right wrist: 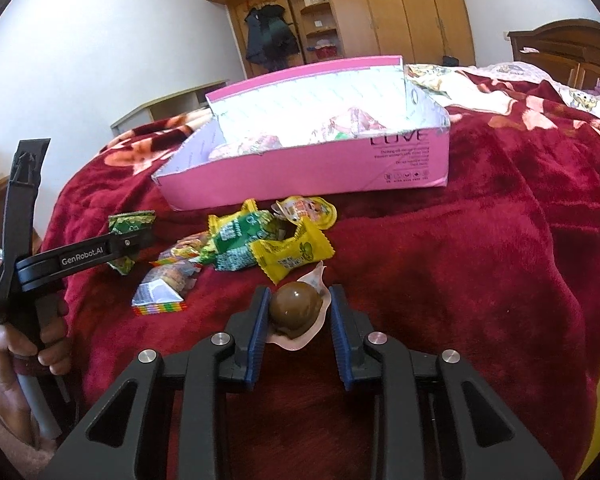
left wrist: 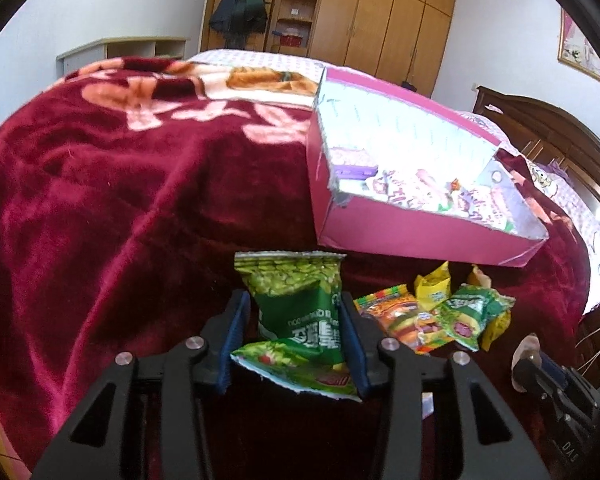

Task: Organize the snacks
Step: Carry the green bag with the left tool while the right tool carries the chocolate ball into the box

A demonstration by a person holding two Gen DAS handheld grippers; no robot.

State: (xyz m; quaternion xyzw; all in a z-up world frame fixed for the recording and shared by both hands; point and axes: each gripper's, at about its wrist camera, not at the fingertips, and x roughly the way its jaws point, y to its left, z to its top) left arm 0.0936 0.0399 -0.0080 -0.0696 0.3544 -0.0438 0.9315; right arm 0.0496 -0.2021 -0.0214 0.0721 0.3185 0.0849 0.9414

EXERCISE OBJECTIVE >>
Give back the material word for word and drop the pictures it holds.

FINISHED EXERCISE >>
right wrist: 
left wrist: 

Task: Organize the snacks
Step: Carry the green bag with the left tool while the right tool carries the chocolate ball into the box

A demonstration by a person holding two Gen DAS handheld grippers; no robot.

State: (xyz m; quaternion xyzw; all in a z-up world frame fixed for the recording and shared by both hands; point and axes: each gripper's, at about its wrist camera, not at the fingertips, and x roughly the way its jaws point, y to its left, z to its top) left arm 0.0936 0.0399 -0.0080 -0.0696 0.3544 -0.0438 0.9315; right arm 0.0496 -0.2021 -0.0214 0.0721 0.3185 0.0849 0.9414

The exercise is fully answered.